This fact has placed a tremendous burden on the clinical microbiology laboratory to rapidly
diagnose the agent responsible for patient’s infection and to effectively provide therapeutic
guidance for eradication of the microorganisms. Laboratories are expected to perform these
tasks in a cost-effective and efficient manner. Two common methodologies for antimicrobial
susceptibility testing in a clinical laboratory are Kirby-Bauer disk diffusion and variations of
broth microdilution. The principle is based on the detection of bacterium reproduction
ability under the influence of antibiotics.
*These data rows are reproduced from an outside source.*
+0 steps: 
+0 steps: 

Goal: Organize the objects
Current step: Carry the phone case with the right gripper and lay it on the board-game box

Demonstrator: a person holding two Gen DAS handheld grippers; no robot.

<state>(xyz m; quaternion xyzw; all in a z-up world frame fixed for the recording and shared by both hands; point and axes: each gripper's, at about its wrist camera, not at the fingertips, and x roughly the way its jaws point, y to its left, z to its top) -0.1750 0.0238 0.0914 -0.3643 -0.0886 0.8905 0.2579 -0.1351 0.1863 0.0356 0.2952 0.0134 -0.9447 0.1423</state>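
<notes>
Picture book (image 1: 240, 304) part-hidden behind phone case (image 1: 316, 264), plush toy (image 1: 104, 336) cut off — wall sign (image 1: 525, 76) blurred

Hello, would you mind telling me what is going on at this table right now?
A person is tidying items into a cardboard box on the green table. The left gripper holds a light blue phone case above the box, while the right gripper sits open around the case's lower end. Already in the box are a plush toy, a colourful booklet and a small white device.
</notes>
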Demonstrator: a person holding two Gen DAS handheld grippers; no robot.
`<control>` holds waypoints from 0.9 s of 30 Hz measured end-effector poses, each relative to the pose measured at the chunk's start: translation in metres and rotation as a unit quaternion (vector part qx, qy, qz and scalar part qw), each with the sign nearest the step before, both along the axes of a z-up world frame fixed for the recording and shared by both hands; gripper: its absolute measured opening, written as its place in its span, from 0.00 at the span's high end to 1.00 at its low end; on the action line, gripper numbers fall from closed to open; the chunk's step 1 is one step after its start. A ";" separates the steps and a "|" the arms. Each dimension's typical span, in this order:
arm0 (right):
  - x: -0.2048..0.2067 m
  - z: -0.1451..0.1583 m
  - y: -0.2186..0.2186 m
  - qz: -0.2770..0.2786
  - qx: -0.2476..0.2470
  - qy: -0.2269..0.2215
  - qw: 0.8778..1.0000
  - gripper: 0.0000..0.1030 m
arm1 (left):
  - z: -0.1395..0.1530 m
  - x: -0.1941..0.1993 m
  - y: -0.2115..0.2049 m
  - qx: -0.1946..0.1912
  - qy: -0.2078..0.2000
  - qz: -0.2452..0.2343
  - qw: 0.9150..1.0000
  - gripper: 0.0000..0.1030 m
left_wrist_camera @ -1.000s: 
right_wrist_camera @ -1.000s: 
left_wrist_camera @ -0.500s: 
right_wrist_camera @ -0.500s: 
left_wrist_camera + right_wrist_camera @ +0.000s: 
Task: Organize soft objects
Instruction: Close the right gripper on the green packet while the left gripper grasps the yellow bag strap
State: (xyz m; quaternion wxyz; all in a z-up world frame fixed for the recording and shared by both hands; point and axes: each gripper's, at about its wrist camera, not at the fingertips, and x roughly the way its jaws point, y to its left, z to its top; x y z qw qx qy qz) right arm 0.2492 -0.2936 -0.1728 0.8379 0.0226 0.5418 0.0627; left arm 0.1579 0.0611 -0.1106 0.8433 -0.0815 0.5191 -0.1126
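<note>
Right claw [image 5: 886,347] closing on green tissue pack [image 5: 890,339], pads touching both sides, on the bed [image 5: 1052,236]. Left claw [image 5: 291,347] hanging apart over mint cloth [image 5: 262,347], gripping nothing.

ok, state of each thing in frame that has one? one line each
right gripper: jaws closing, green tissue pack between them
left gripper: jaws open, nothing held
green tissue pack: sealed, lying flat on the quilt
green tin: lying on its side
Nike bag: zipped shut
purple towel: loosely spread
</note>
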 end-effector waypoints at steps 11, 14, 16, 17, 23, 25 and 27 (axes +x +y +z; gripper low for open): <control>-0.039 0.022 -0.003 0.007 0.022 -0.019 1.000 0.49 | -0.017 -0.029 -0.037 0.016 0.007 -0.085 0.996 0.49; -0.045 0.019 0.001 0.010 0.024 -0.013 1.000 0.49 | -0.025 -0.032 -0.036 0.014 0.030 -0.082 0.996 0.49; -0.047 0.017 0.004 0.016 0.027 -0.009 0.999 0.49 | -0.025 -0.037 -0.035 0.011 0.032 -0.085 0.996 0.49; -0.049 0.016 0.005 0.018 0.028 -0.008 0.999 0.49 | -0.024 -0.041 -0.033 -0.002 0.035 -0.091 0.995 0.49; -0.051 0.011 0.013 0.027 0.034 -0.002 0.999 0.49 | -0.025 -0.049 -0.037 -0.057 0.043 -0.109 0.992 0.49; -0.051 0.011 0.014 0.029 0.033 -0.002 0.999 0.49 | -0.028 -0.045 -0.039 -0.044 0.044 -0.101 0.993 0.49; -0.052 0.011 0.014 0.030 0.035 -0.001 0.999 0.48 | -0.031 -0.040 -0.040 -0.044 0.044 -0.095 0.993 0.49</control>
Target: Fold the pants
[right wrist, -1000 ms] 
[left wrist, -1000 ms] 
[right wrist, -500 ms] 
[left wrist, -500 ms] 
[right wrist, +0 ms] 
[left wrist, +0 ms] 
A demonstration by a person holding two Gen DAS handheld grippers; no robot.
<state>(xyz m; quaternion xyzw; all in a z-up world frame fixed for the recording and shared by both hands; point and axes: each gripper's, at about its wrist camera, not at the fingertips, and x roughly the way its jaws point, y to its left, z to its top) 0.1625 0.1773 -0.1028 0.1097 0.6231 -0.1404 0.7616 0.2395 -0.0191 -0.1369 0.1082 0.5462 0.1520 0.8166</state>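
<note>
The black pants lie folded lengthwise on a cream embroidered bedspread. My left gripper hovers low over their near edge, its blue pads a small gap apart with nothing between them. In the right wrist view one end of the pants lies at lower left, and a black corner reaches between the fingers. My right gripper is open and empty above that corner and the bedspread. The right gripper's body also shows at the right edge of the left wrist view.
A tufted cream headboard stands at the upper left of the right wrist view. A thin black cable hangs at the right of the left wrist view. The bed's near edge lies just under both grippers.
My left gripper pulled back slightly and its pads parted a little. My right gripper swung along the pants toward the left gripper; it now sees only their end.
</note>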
Therefore the testing time is determined by the
doubling time of tested bacteria. These methods then usually take from one day to weeks to
complete the examination. The long incubation period is inevitable for these conventional
methods. Such a waiting period is not short for clinical doctors who urgently need the
information to adjust the therapeutic strategy. Therefore it is important to explore new
template and technology to perform an antimicrobial susceptibility test.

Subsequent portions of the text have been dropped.